Waste energy from power stations to heat homes

Waste heat from power stations and large industry could be used to heat family homes according to a team of scientists investigating the possibilities behind the scheme.

The Energy Technologies Institute announced today (November 29) it would carry out a six month £140,000 project to look at storing large quantities of waste power station heat underground for use later in homes and offices.

Heat is the biggest drain of energy in the UK, accounting for 44% of all the country’s power use creating a total heat use of about 800TWh a year, about the same as the total amount released by all power generation and industrial processes as waste.

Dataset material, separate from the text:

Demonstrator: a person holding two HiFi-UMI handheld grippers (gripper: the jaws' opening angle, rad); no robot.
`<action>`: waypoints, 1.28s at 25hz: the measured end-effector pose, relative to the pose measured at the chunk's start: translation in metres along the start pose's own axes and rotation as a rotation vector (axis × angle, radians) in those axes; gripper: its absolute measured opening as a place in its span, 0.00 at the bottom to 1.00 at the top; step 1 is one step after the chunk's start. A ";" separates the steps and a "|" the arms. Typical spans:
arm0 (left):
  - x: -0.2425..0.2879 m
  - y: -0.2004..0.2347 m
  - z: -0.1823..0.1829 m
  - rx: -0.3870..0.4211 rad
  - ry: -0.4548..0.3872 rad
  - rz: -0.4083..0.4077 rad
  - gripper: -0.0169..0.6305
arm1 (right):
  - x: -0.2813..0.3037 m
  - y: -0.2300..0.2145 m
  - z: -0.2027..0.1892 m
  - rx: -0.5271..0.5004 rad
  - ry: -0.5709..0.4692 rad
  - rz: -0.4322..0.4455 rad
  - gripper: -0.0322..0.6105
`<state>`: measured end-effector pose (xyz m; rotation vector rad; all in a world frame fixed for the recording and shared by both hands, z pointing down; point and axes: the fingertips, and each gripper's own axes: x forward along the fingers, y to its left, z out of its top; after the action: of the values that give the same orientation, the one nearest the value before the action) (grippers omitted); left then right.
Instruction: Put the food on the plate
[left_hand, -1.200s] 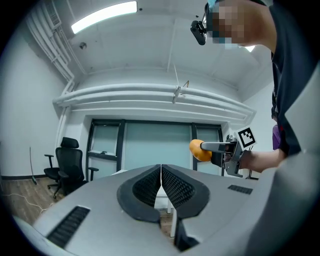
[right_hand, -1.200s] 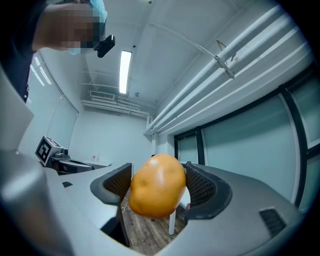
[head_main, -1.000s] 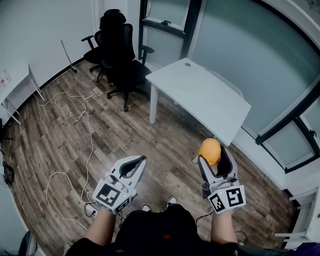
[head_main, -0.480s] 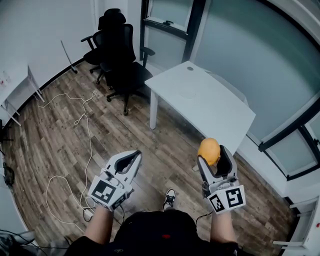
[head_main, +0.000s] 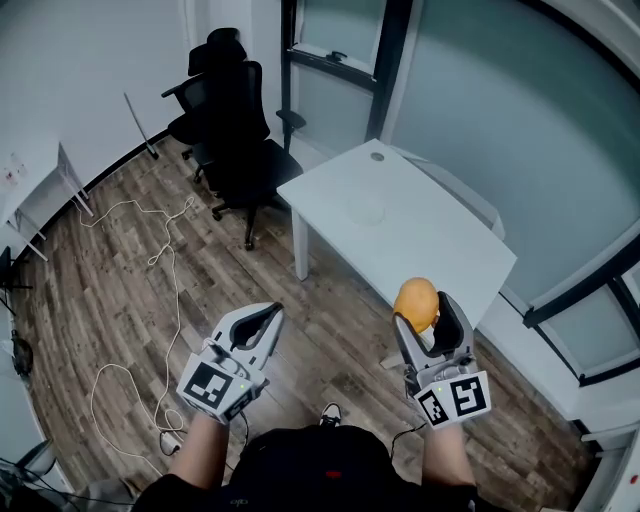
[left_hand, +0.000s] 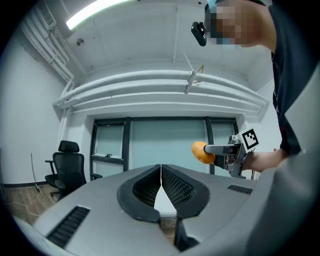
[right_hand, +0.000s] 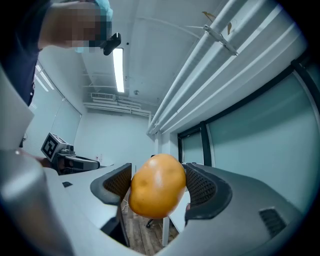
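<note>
A yellow-orange, potato-like piece of food (head_main: 416, 303) sits between the jaws of my right gripper (head_main: 426, 314), which is shut on it and held up at waist height. It fills the middle of the right gripper view (right_hand: 156, 185). My left gripper (head_main: 271, 319) is shut with nothing in it; its jaws meet in the left gripper view (left_hand: 161, 168), where the food (left_hand: 201, 153) also shows to the right. A white table (head_main: 430, 250) stands ahead, with a faint round outline (head_main: 368, 210) on its top that may be a plate.
Two black office chairs (head_main: 232, 110) stand left of the table. A white cable (head_main: 165, 260) trails over the wooden floor (head_main: 120, 290). Glass walls with dark frames (head_main: 385, 60) run behind the table. A white shelf (head_main: 40, 185) stands at the far left.
The person has stepped toward the white table, which now lies nearer. Both grippers keep their pose, and the right one still holds the food.
</note>
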<state>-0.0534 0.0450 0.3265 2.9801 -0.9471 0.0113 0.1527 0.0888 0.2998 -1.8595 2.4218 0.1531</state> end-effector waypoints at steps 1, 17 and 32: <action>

Currently 84% of British homes are heated by gas, but it’s unlikely the UK will be able to meet its commitment to reduce CO2 emissions by 80% by 2050 if it continues to burn natural gas in individual homes and buildings.

The study, which is due to finish next summer, will investigate the cost effectiveness and practicalities of storing large quantities of heat for long periods to meet a ‘significant proportion’ of the UK’s winter demand.

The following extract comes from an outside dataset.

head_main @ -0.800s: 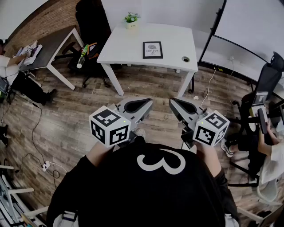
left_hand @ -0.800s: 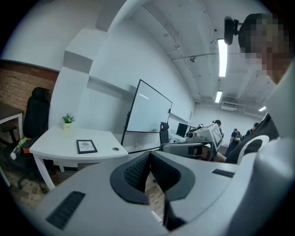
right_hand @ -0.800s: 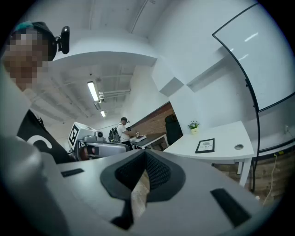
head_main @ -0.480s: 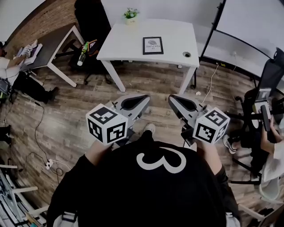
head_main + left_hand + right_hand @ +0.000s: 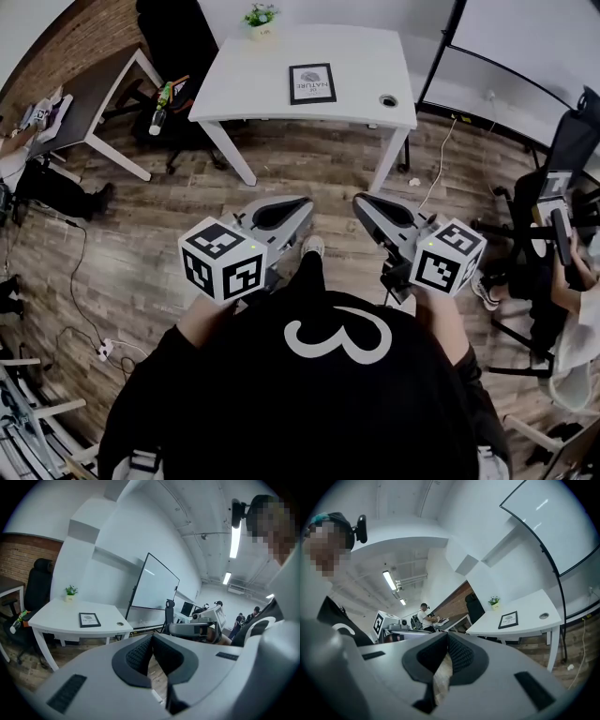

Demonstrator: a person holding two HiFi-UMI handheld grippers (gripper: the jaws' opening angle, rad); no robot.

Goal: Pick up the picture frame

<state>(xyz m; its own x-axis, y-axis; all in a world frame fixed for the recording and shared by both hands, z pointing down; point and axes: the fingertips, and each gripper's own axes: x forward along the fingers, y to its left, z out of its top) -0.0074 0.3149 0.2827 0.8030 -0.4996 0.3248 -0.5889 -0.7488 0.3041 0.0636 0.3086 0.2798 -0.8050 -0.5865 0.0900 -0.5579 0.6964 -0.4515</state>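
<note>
Left gripper view looks along the left gripper [image 5: 151,638]. Its dark ribbed jaws meet at their tips with nothing between them, and only a sliver of wood floor [image 5: 157,674] shows through the slot lower down. Right gripper view shows the same of the right gripper [image 5: 446,636]: jaws together tip to tip, empty, with a strip of floor in the slot below them.

In the head view both grippers are held side by side just in front of the person's black shirt [image 5: 337,403]. The jaws point forward, and the two pairs of tips are near each other but apart. The left marker cube [image 5: 225,260] and right marker cube [image 5: 447,258] sit at the near ends, behind the jaws.

Well ahead of both pairs of jaws stands a white tabletop [image 5: 361,61]. The picture frame [image 5: 312,82] lies flat near its middle, a black border around a white print. It is almost straight ahead of the left gripper's jaws and ahead and to the left of the right gripper's. It is well apart from both, and nothing touches it. In the left gripper view it sits up and to the left of the jaw tips; in the right gripper view, up and to the right.

Beyond the frame, at the tabletop's far edge, is a small potted plant [image 5: 260,17]. To the frame's right is a round hole [image 5: 388,100] in the tabletop. Farther out, to the right of the jaws, stands a whiteboard [image 5: 525,47]. To the left are a second desk [image 5: 89,98] and a bottle [image 5: 161,98] beside a black chair [image 5: 173,28].
</note>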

ETI chief executive, Dr David Clarke, said: “Capturing even 10% of this waste heat would have a significant impact on the UK’s total carbon emissions and security of supply, helping reduce our need for large quantities of imported fuels in the winter months when prices are highest.

“Most industrial processes, especially electricity generation, produce large quantities of heat which is usually emitted as waste to our rivers, sea and air.

“One of the main obstacles for making use of this waste heat is that it is not available at the same time and place as the demand.

“However it is technically possible to store very large quantities of heat energy below ground in geological structures such as saline aquifers or disused mines.

“The heat could even be accumulated through the summer to be used during the winter.”

The ETI project will be led by consultants Buro Happold and will be supported by Cambridge University, the British Geological Survey and IF Technology Group.